On a reuussi a tenir la flotte cette nuit malgres
notre grand voile amputee mais on avez de l'air 23-25nds, depuis
ce matin le vent moli et on est a la rue complet, je sens que le
caramel qu'on va se prendre au prochain classement va faire mal aux
dents! (caramel, mal aux dents...! on s'éclate!)
Et ce matin, au petit jour, le bateau est parti
en vrac sous pilote, une fois recuperé on constate que les
informations vents sont completement foireuses, pour comprendre en
levant la tete que la girouette anemo se balade au bout de son fil...30minutes
plus tard quand le fil a lache, ca a entraine un bug complet de la
central de navigation.
Nous voila de retour a la nav a l'ancienne; penons.
Le delire...c'est que ca marche aussi!
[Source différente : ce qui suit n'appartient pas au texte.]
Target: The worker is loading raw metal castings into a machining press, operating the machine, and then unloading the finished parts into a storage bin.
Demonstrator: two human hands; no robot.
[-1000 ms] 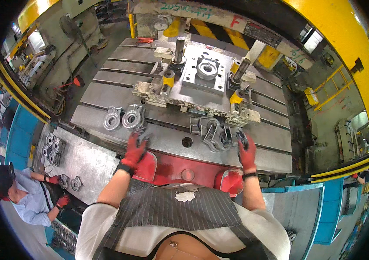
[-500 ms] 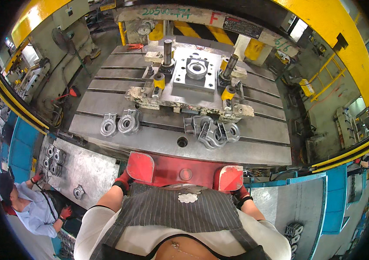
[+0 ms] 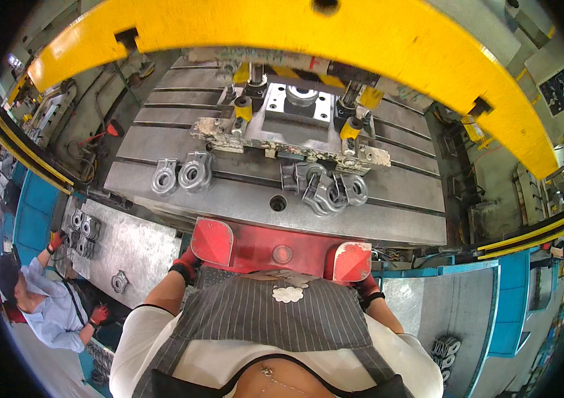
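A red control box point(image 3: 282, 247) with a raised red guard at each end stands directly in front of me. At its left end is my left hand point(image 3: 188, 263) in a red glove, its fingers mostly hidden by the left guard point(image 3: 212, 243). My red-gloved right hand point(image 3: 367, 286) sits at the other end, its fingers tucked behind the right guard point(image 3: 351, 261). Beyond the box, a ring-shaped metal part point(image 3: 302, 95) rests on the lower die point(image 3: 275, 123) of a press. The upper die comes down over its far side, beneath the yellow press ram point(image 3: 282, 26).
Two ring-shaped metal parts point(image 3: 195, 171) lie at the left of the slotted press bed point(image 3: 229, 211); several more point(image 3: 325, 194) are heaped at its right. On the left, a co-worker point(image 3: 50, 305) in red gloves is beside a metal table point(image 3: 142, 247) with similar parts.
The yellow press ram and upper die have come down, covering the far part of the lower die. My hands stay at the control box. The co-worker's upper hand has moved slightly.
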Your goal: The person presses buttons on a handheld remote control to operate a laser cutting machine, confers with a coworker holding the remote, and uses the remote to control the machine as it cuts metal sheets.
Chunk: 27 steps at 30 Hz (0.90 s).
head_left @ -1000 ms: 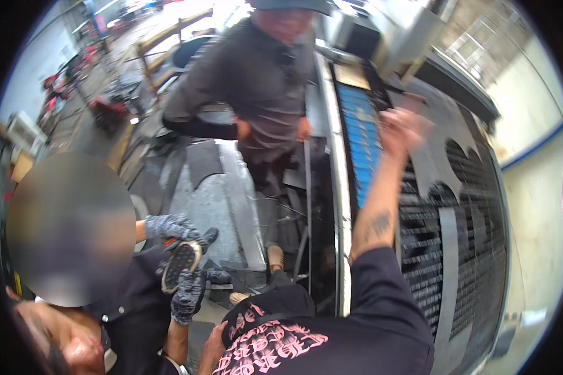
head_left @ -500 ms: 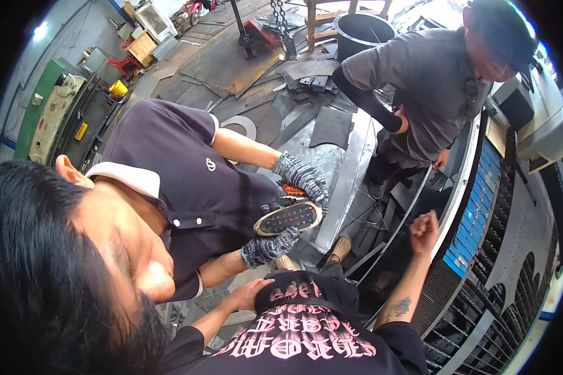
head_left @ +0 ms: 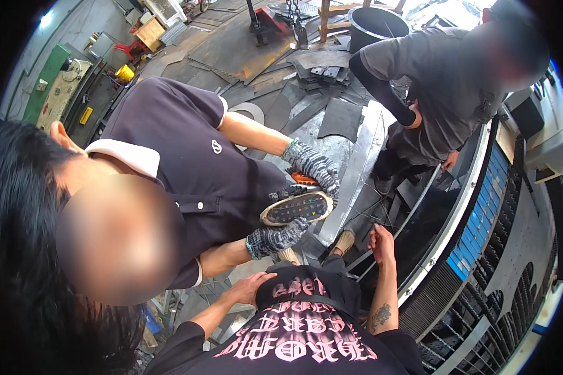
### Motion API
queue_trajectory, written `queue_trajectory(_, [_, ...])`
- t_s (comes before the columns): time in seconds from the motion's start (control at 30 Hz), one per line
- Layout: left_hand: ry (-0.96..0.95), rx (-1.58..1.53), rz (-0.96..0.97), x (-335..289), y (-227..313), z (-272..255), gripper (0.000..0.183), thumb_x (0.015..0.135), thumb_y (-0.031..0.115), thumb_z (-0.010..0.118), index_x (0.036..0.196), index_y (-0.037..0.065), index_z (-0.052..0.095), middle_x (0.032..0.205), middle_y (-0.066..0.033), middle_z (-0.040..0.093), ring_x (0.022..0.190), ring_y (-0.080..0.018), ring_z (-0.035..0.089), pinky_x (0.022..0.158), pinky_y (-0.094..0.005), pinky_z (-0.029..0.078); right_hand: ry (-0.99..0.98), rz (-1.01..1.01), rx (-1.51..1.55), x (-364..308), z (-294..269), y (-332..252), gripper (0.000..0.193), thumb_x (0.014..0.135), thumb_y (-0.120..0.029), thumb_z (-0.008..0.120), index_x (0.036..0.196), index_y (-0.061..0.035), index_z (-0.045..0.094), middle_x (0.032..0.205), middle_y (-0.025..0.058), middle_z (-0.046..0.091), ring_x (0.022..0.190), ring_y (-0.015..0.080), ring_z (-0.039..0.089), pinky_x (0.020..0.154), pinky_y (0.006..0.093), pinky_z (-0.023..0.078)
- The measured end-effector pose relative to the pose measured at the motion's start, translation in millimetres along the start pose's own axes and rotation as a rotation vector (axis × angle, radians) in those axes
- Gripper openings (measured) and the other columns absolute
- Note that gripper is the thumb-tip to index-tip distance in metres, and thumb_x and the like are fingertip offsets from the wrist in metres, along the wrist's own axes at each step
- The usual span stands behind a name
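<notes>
My left hand (head_left: 250,289) lies against the front of my black printed shirt (head_left: 294,312) at the waist, its fingers stretched out. My right hand (head_left: 381,244) hangs in the air ahead of my right side, fingers curled in, with nothing visible in it. To my left, a person in a dark polo shirt holds an oblong keypad remote (head_left: 297,208) between two grey knitted gloves (head_left: 278,237). It has a pale rim and a black face with small coloured buttons. Beside it shows an orange object (head_left: 303,179), partly hidden by the glove. Neither of my hands touches the remote.
At right runs a machine bed (head_left: 475,219) with toothed slats and blue panels. Another person in a grey shirt (head_left: 438,81) stands beside it. Cut metal sheets (head_left: 341,119) cover the floor ahead, near a large black tub (head_left: 378,28) and a hanging chain (head_left: 296,15).
My right hand has come down and inward to the left, away from the machine bed. My left hand stays at my waist. The view has shifted slightly; the remote stays in the gloves.
</notes>
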<state>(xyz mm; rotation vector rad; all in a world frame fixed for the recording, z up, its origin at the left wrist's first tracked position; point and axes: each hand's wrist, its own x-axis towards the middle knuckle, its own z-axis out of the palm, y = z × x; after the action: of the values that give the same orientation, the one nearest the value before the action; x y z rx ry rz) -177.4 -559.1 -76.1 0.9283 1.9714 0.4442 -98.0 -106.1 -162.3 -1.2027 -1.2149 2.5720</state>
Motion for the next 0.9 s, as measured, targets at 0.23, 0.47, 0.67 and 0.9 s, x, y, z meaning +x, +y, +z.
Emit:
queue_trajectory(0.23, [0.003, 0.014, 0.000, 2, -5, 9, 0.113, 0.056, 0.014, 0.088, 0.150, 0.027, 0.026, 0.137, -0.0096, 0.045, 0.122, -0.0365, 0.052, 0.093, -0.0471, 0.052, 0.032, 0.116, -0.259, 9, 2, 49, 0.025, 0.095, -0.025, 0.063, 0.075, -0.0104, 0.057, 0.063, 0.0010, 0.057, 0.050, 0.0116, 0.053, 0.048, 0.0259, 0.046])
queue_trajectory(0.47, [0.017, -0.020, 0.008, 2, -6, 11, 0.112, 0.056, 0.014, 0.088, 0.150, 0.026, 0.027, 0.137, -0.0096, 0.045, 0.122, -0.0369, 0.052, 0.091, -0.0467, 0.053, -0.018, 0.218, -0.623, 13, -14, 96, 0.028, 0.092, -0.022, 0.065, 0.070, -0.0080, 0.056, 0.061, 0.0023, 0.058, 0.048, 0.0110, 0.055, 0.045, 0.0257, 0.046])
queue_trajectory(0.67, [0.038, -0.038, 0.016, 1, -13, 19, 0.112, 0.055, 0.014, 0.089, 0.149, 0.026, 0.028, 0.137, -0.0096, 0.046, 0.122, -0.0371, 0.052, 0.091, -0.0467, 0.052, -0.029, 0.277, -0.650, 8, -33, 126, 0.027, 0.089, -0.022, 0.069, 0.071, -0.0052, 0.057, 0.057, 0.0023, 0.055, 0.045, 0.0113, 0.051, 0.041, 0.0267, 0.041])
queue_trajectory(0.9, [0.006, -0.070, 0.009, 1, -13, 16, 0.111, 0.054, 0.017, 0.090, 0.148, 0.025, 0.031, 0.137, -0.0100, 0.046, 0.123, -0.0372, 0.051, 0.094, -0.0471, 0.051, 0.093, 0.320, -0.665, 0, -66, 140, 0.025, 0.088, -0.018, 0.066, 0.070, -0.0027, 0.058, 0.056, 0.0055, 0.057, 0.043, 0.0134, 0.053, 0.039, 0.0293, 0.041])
Bon c'est facile car sur la
GV on a un penon de 6m2, celui la on peut pas le louper...
Le vent doit faiblir dans le golf de gascogne donc
l'émorgie contenue cette nuit va prendre des proportions tres
mauvaise sur notre classement. Mais on ne lache rien (...c'est le
matos qui nous lache!)
Mail du bateau cinémas
: 11 juillet 2007
J'commence toujours par les mauvaises : On est bientôt
dernier. Le moteur est tombe en rideau...
La bonne, c'est qu'on a reparer la GV, c'est plutot
barbare comme repa, ca tiendra pas 15nds de vent mais dans la petole
ou nous sommes englue, ca fait du bien de voir toute la toite dehors.
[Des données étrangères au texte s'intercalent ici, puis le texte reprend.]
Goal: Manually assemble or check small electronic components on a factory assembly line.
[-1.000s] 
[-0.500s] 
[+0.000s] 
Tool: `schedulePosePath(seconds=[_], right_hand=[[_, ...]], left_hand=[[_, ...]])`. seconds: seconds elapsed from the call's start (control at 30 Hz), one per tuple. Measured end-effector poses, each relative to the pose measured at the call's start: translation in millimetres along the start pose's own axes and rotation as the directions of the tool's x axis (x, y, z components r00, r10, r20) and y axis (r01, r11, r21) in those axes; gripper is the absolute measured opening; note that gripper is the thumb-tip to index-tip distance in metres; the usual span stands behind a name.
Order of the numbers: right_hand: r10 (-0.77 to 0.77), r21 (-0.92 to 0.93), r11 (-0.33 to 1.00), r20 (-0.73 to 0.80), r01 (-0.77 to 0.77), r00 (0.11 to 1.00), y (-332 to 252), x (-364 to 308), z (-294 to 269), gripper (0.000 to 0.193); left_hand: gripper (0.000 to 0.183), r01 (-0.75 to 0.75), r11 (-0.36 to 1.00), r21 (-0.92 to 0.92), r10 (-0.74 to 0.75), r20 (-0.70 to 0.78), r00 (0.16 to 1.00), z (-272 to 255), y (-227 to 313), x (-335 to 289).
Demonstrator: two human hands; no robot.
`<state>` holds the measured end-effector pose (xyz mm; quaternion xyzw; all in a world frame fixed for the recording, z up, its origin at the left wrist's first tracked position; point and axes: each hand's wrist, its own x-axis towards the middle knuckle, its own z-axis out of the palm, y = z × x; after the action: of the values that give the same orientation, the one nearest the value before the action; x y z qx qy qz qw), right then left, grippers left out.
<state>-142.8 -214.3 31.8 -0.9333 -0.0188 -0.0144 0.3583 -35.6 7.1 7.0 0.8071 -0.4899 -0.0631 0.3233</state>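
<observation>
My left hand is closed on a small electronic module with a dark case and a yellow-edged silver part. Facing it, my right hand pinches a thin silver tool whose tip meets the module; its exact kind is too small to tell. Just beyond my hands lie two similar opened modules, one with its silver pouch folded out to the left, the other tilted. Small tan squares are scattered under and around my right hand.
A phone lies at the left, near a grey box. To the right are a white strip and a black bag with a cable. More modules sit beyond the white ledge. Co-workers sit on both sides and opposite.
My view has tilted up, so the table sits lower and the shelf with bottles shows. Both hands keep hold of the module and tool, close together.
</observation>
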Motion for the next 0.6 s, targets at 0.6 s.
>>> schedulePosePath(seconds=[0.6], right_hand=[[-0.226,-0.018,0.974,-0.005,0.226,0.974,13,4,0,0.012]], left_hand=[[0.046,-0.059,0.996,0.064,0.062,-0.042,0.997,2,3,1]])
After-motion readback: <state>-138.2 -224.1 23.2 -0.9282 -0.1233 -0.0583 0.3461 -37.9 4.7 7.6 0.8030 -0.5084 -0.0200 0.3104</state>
Le moteur est reparti avec a nouveau de la Contrex dans le circuit
de refroidissement...avoir un moteur au magnesium c'est top, meme
les F1 n'y ont pas le droit !
Concernant le caramel de cette nuit, il nous a fait
tellement mal aux dents, qu'à l'avenir on ne pourra plus que
les sucer les caramels...
L'idee du jour et de quitter le cote pour trouver
plus d'air, une nouvelle fois on est oblige de tirer un bord à 90degres
de la route donc d'augmenter notre retard sur nos petits camarades,
mais sans air c'est pareil....
On garde du jus en se disant qu'il reste 400mn et
qu'il y a encore des coups a jouer, ...tant qu'il y a de la vie...
Mail du bateau cinémas
: 12 juillet 2007
Bon, actuellement on se bat pour pas etre dernier...
C'est pas glorieux mais c'est notre dernier chalenge de cette deuxieme
etape...Sauver les meubles...
Notre option Est reposee sur la fuite d'une bulle
anticyclonique et sur une adonnante qui devait nous monter sur la
route directe du cap finistere.
1 - la bulle a ete moins forte que prevue
2 - La rotation attendue n'a durée que 3h...
Une fois engage dans cette option, impossible de
revenir en arriere. La tuile de la GV éclatée au 1er
ris et avec le deuxième qui menacait d'éclater aussi
nous a obliger a rester dans un courant de vent fort pour garder
une vitesse indentique a elle de nos concurents. Ce courant nous
a calle dans une bulle terrible au cap, bulle prevue mais sans GV,
impossible de la traverser rapidement...
Voila-voilou; maintenant nous sommes en bagarre
depuis deux jours avec Merena, notre ami Belge. La GV a ete 'grossierement'
reparée, la repa ne permet pas un reglage fin, mais au moins
tout est dehors et on travaille la voile d'avant pour ne pas tuer
le flux entre les deux voiles, on est resté plus Sud que Merena,
le vent doit tourner ('doit' j'ose plus faire de previsions...!)
Enfin bref, DOIT tourner à droite et amplifier l'avantage
de notre placement...Reponse ce soir aux alentours de 20h TU...
PS, hier on a vu ; dauphins, tortues, baleines...et
il parait qu'aux Sables, il y a du requin...la totale!!
See you et grand merci pour votre soutien.